Ah Wales. We loved the misty windy mountain walks (the girls didn't really and we had to egg them on with snacks at every bench stop) and we loved the friendly locals. I wish we had more time to explore the food but we found the freshest eggs and had the best poachies I've done for a while. Olive also had chocolates on the tree from our kind host (which she asked for every 10 minutes). We found a local soft play and walked around Monmouth town - it was quiet and peaceful. We walked up a small mountain side with ancient woodlands and back down a rocky waterfalled slope. It was rather precarious but memorable. It was great to get away from the busy feeling of life at home. I've already done three loads of washing since we've been back.

During our stay, I spent a lot of time sewing. I stitched the girls' names on their stockings and finished off a few cardigans to my friends that have just had babies. Not much book reading at all but I turned off all social media and still haven't turned it back on. I might turn it back on just to post about this and then delete the apps again. Instead of them being the first thing I check when I open my phone, it was freeing to open photos or my emails or just not even pick my phone up unless someone contacted me. There may come a day when I disconnect from that world entirely and I hope it's soon. The world of technology feels too entwined in our society and it's sad that we all spend too long in front of these screens. I'm not sure how we move forward into a simpler space to exist. I think I might just buy a farm in Wales and rear some animals. Farming is a secret interest of mine as well as growing what we eat and living off the land. I don't do this at all and I would love to see how I could take this passion further. I think I might speak to my cousin, Will, who did an agricultural degree, to see how the land lies in farming right now.

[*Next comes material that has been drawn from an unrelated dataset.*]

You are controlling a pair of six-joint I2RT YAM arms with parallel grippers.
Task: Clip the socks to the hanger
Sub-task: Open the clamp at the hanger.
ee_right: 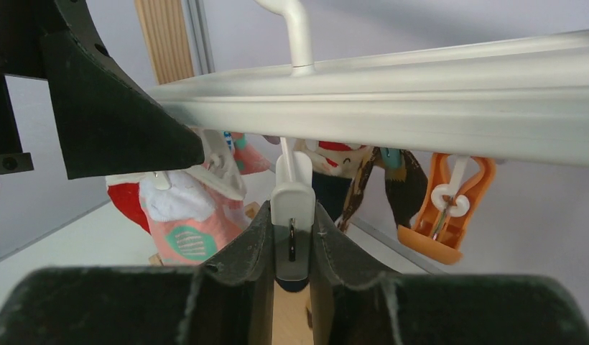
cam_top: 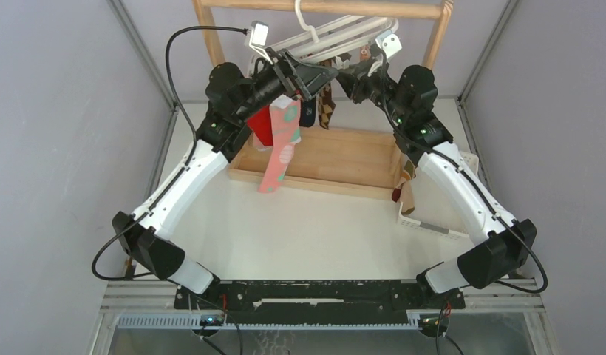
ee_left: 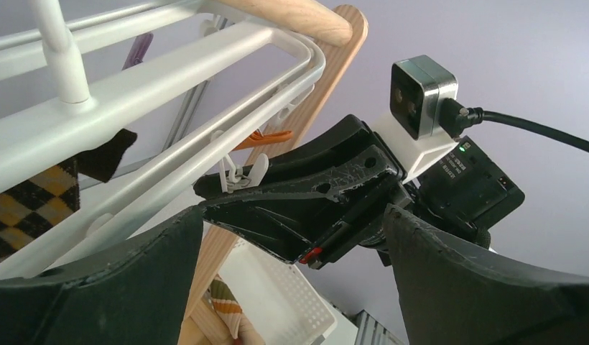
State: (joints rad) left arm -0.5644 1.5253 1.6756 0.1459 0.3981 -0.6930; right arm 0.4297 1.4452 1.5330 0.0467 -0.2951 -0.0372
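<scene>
The white hanger (cam_top: 337, 37) hangs from the wooden rack's top bar. On it hang a pink sock with teal dots (cam_top: 281, 148), a red sock (cam_top: 261, 126), a dark sock (cam_top: 307, 115) and a brown checked sock (cam_top: 327, 107). My right gripper (ee_right: 291, 223) is shut on a dangling white clip (ee_right: 291, 198) under the hanger bar (ee_right: 421, 93). The pink sock (ee_right: 195, 230) hangs just left of that clip. My left gripper (ee_left: 291, 215) is open and holds nothing. It sits beside the hanger frame (ee_left: 133, 93), facing the right gripper (cam_top: 349, 80).
An orange clip (ee_right: 446, 208) dangles right of the held clip. A wooden tray (cam_top: 337, 159) lies below the socks. A white slatted basket (cam_top: 433, 222) at the right holds a striped sock (cam_top: 405, 188). The wooden rack post (ee_left: 327, 79) stands close behind the hanger.
</scene>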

Or I go back to teaching. I don't know. Who knows. At least there are many many paths that I can see myself heading down, it's just waiting to see which way the wind takes me.

Olive still isn't up but I'm predicting a 6am wake up and it's 5:56. Probably time to shower and finish my tea in peace then a mad two hours to get the girls ready for Nanny. 

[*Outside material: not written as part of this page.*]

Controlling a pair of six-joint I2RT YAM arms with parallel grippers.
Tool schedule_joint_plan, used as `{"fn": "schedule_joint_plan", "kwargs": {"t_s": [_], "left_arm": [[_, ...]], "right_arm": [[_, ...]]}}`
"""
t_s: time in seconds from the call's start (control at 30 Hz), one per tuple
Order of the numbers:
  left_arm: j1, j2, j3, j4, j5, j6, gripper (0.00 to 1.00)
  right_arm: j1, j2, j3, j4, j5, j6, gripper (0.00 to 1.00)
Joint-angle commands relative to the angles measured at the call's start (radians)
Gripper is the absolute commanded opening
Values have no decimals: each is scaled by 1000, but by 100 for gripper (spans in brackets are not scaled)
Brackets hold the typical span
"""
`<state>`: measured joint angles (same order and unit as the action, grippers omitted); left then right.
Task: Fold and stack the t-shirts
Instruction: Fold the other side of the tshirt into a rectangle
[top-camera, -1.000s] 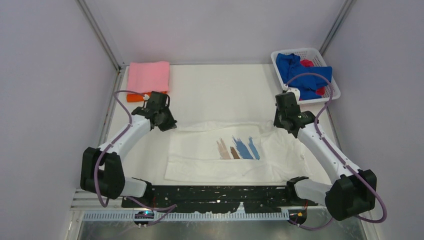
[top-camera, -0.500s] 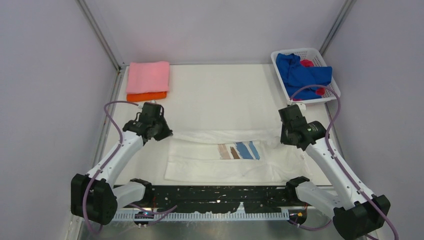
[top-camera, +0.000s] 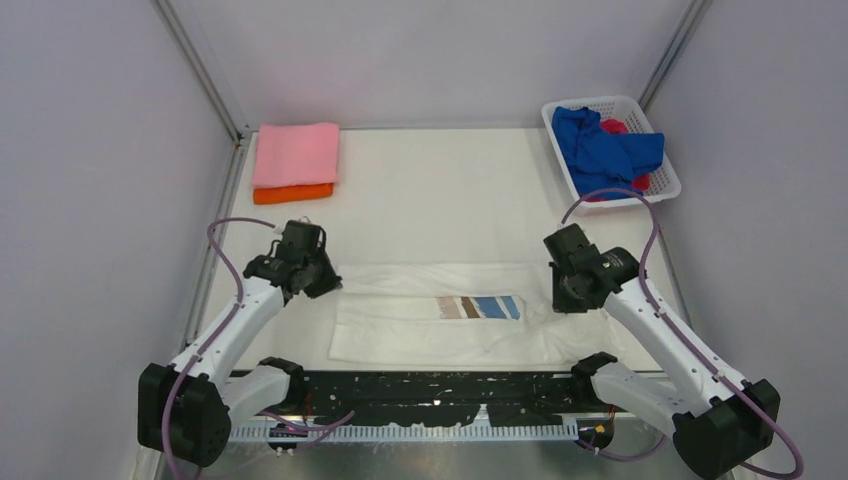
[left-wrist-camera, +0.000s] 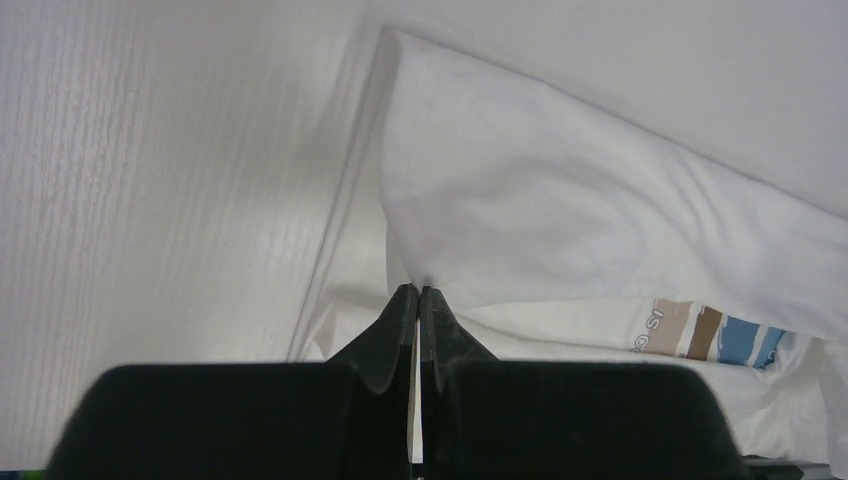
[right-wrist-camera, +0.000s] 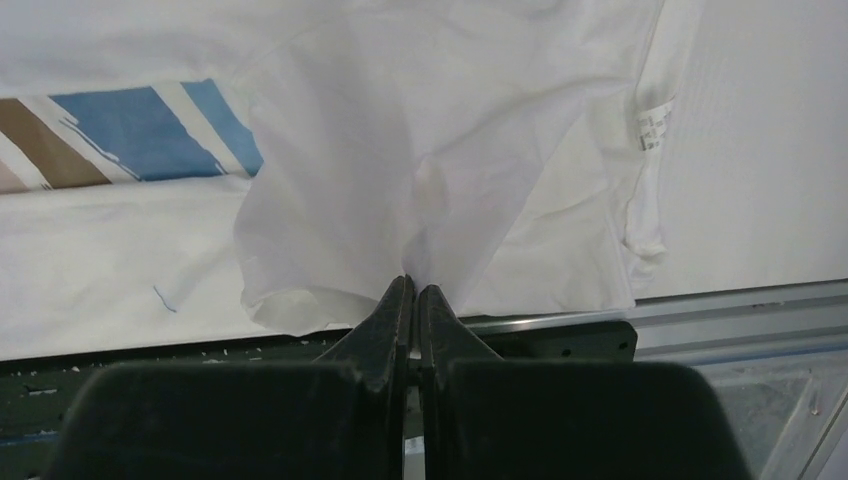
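**White shirt mid-fold; two shirts stacked, two waiting in the basket**

A folded pink cloth t-shirt (top-camera: 296, 153) lies on a folded orange t-shirt (top-camera: 292, 193) at the far left of the white worktop (top-camera: 440, 190), so that much looks done. A crumpled blue t-shirt (top-camera: 600, 150) and a red t-shirt (top-camera: 615, 127) sit unfolded in the white plastic lattice basket (top-camera: 665, 178) at the far right. The white t-shirt with the blue and brown brush-stroke print (top-camera: 420, 340) lies at the near middle, its far edge lifted over toward the near edge. The left end effector (left-wrist-camera: 418, 295) is clamped on that edge's left corner, the right end effector (right-wrist-camera: 416, 288) on its right corner. Both arms reach forward low, wrists angled inward.
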<state>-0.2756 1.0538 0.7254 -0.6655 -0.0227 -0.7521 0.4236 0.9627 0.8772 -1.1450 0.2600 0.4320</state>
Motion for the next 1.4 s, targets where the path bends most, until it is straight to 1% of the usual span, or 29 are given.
{"fn": "schedule_joint_plan", "kwargs": {"t_s": [0.0, 0.1, 0.13, 0.17, 0.2, 0.23, 0.27, 0.3, 0.33, 0.37, 0.4, 0.47, 0.57, 0.6, 0.63, 0.7, 0.73, 0.77, 0.83, 0.87, 0.93, 1.03, 1.1, 1.17, 1.27, 1.37], "left_arm": [[-4, 10, -33, 1, -23, -23, 0], [-4, 12, -46, -6, -39, -35, 0], [-4, 11, -48, -14, -46, -41, 2], [-5, 6, -50, -23, -50, -46, 7], [-4, 1, -50, -34, -55, -48, 15], [-5, -6, -46, -47, -60, -50, 26], [-5, -13, -38, -63, -63, -51, 36], [-5, -24, -27, -78, -64, -51, 46], [-5, -36, -14, -94, -68, -49, 56], [-5, -49, 0, -112, -75, -49, 66], [-5, -65, 17, -127, -83, -48, 78], [-5, -94, 47, -145, -88, -38, 98], [-5, -108, 89, -111, -48, 3, 100], [-5, -101, 101, -87, -18, 15, 100], [-5, -84, 117, -62, 34, 25, 100], [-9, -22, 136, 4, 127, 34, 100], [-16, 12, 144, 32, 172, 34, 100], [-26, 44, 148, 68, 210, 34, 100], [-51, 116, 154, 120, 260, 39, 100], [-60, 148, 156, 136, 270, 41, 100], [-67, 214, 156, 157, 292, 42, 100], [-68, 304, 122, 206, 330, 38, 100], [-67, 348, 107, 210, 318, 35, 100], [-66, 375, 91, 202, 297, 37, 100], [-61, 386, 71, 186, 264, 43, 99], [-51, 377, 62, 153, 217, 55, 100]], "right_arm": [[29, 20, -73, -22, -86, 65, 9], [42, 32, -96, -51, -106, 84, 13], [46, 35, -99, -68, -109, 83, 20], [46, 35, -99, -76, -116, 80, 26], [48, 34, -98, -89, -121, 67, 37], [49, 33, -94, -95, -136, 60, 43], [48, 30, -82, -105, -145, 39, 56], [49, 28, -74, -110, -159, 29, 62], [48, 26, -51, -121, -161, 15, 75], [48, 24, -31, -124, -157, 10, 80], [48, 18, -6, -126, -151, 6, 90], [49, 2, 34, -108, -127, 11, 98], [46, -34, 66, -48, -77, 47, 96], [44, -42, 68, 6, -63, 55, 95], [41, -54, 66, 40, -59, 69, 95], [38, -58, 42, 183, -69, 84, 95], [36, -55, 31, 221, -92, 91, 96], [30, -37, 9, 282, -109, 102, 96], [14, 16, -22, 343, -170, 114, 95], [7, 38, -30, 355, -209, 116, 95], [-12, 106, -54, 374, -241, 121, 96], [-44, 178, -108, 406, -246, 124, 95], [-82, 195, -142, 394, -247, 132, 95], [-134, 189, -178, 350, -280, 139, 96], [-195, 125, -218, 218, -273, 166, 95], [-204, 35, -216, 86, -265, 199, 95]]}}
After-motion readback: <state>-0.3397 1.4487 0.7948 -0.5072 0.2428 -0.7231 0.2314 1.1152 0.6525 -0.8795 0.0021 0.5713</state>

I think maybe we should change the wording of whether people are ‘ready for Christmas’. I'm going to try and ask what they're doing and who they're seeing rather than put pressure on people to have everything prepared. It's such a strange time of year: we try to cram one day of happiness by preparing for it for 30 days. 

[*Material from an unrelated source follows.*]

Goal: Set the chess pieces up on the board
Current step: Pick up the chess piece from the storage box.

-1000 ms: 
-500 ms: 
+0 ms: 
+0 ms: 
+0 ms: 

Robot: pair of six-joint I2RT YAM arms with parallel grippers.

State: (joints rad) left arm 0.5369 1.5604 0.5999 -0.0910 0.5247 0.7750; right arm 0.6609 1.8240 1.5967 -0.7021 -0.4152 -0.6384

I say let's get ready less. I say do less and spend more time gifting to people who live across the road or next door. Invite neighbours round for drinks. Welcome your home to distant family who are lonely. Visit local pubs and feel comforted by their warmth. Bring in the free flowing wine and all the leftovers on Boxing Day. Walk more. Get outside and get rosy cheeked and back to warm up next to the fire. Cuddle a lot.

Discussing all that makes me want to go rescue all the homeless people in the world and give them dinner to help them feel that sensation of being protected by the people around you. I have cousins and family members surrounding me like an army of solidarity. I have approx 40 cousins within a 30 mile radius of where I sit now. I know people are there if I need them. I know that this is priceless and not many people can be sheltered like that. Maybe that's why I find it hard to travel; because home is so shielded. 

My mission is to help my large family come together more and see more of the faces I grew up with that are now growing old in their homes. 

Happy holidays everyone - it's nearly present time!